22 December 2006 The Security Council and Secretary-General Kofi Annan today each voiced grave concern at the recent intensified fighting in Somalia between the strife-torn country’s Transitional Federal Institutions (TFIs) and the Union of Islamic Courts (UIC).

Media reports say that hundreds of people may have been killed this week during clashes between the two groups wresting for control of a State that has not had a functioning national government since 1991.

In a statement released by his spokesman, Mr. Annan warned that the latest outbreak of fighting “will have disastrous consequences for civilians, who are already suffering from the effects of years and instability and deprivation, compounded by the severe flooding that has recently affected parts of the country.”

The Secretary-General urged both the UIC, which controls the nominal capital, Mogadishu, and the TFIs, based in the provincial city of Baidoa, to cease hostilities immediately and resume peace talks in the Sudanese capital, Khartoum.

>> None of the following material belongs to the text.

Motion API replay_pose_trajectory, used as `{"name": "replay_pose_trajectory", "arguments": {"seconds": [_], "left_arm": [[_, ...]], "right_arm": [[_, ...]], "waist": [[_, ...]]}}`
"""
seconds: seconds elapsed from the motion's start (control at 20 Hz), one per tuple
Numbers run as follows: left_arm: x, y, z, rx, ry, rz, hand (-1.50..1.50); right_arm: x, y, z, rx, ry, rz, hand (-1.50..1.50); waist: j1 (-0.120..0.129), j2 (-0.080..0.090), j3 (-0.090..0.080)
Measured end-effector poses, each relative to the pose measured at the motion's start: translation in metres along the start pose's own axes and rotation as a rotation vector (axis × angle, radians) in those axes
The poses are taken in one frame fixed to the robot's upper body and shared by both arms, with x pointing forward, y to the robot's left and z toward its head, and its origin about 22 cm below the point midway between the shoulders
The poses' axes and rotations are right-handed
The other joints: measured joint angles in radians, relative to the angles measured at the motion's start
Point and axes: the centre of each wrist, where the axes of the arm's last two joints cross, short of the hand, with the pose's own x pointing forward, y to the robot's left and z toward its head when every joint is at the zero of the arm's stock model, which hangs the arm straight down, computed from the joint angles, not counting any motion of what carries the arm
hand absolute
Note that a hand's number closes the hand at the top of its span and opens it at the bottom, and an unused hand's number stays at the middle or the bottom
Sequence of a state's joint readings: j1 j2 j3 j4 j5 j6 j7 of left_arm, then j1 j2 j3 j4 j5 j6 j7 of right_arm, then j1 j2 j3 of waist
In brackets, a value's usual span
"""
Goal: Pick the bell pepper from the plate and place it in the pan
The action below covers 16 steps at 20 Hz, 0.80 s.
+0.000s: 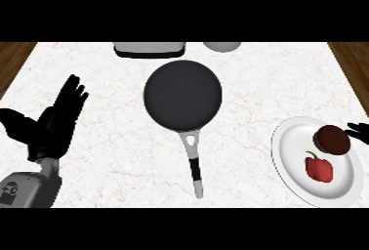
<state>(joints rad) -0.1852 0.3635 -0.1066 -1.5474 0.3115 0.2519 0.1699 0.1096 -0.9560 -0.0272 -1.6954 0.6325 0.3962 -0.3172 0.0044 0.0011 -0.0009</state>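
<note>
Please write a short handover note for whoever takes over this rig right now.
Left robot hand: open, fingers up, resting at the left edge of the counter, holding nothing.
Right robot hand: only fingertips show at the right edge, beside the plate; grip cannot be judged.
Red bell pepper: lying on the plate, next to a brown round biscuit.
Pan: mid-counter, nothing in it, handle pointing toward the robot.
Done: nothing yet.
Left: grasp the pepper, carry it to the pan, set it inside.

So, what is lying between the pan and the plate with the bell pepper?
In the head view, only bare marble counter lies between the pan and the plate; the bell pepper sits on the plate itself.
</note>
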Motion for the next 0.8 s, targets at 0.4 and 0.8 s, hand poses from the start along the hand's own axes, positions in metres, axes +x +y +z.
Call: {"name": "replay_pose_trajectory", "arguments": {"seconds": [0.4,0.8], "left_arm": [[0.001,0.004,0.003,0.011,0.003,0.001,0.00],[-0.001,0.004,0.006,0.006,0.000,0.004,0.00]], "right_arm": [[0.028,0.010,0.002,0.062,0.050,0.171,-1.50],[0.062,0.029,-0.006,0.019,0.085,0.232,-1.50]], "waist": [[-0.009,-0.003,0.001],[-0.008,-0.002,0.001]]}}
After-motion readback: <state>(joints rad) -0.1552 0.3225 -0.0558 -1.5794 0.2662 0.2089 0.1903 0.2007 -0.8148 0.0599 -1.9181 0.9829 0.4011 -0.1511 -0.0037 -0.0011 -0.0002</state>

The third round of peace talks, to focus on security and power-sharing, were slated to begin in October but then postponed after both sides came with preconditions. They were then scheduled to resume this month.

Today’s statement added that Mr. Annan was particularly concerned about “continuous reports of the involvement of foreign forces in the current conflict,” and he called on all nations to respect Somalia’s sovereignty and territorial integrity.

In a presidential statement issued today, the Council also voiced its concern about the situation, and urged both the UIC and the TFIs to “refrain from any actions that could provoke or perpetuate violence and violations of human rights, contribute to unnecessary tension and mistrust, endanger the ceasefire and political process, or further damage the humanitarian situation.”

The 15-member body stressed that the Transitional Federal Charter offers “the only route to achieving peace and stability in Somalia,” an impoverished nation in the Horn of Africa region. The charter emphasizes the need for institutions to be broad-based and widely representative and for any political process to be inclusive.